According to the Book of Judges, Eglon (עֶגְלוֹן Eglon) was a king of Moab who oppressed Israel.

== Biblical narrative ==
He was the head of the confederacy of Moab, Ammon and Amalek in their assault on Israel. Eglon reigned over the Israelites for 18 years. One day, Ehud, who was left handed, came presenting a customary tribute and tricked Eglon and stabbed him with his sword, but when Ehud attempted to draw the sword back out, the obese king's excess fat prevented its retrieval. His servants, believing he was relieving himself, left him be. In the aftermath of his death, the Moabites were routed and the Israelites enjoyed eighty years of peace.

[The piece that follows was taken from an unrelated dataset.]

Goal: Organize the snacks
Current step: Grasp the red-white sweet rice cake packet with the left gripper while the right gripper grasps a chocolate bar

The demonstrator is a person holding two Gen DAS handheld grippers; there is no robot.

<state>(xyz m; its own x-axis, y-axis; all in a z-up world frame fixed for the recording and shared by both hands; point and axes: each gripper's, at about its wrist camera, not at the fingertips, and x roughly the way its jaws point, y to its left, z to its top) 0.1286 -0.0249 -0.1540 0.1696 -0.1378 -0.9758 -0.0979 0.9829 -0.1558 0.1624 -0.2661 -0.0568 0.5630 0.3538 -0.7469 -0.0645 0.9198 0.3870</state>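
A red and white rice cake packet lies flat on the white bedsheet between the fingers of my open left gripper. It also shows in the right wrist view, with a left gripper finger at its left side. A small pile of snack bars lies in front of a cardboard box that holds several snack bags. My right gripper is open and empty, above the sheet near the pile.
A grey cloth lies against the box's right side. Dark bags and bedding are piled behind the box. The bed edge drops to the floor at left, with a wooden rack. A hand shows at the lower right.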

Rabbis in the Talmudic tradition claimed that Ruth was Eglon's daughter. According to this tradition, Eglon was rewarded for rising out of respect when Ehud mentioned the Israelite God by having King David as a descendant. This can also be seen as an attempt to provide a royal lineage to David. The Talmud also describes Eglon as the grandson of Balak.

== His descendants ==
According to a legend in a midrash, the two Moabite women from the Book of Ruth, Orpah and Ruth, were sisters, and both were daughters of the Moabite king Eglon (Ruth R. ii. 9). According to this same midrash Eglon was a son of Balak, the king of Moab introduced in the Book of Numbers .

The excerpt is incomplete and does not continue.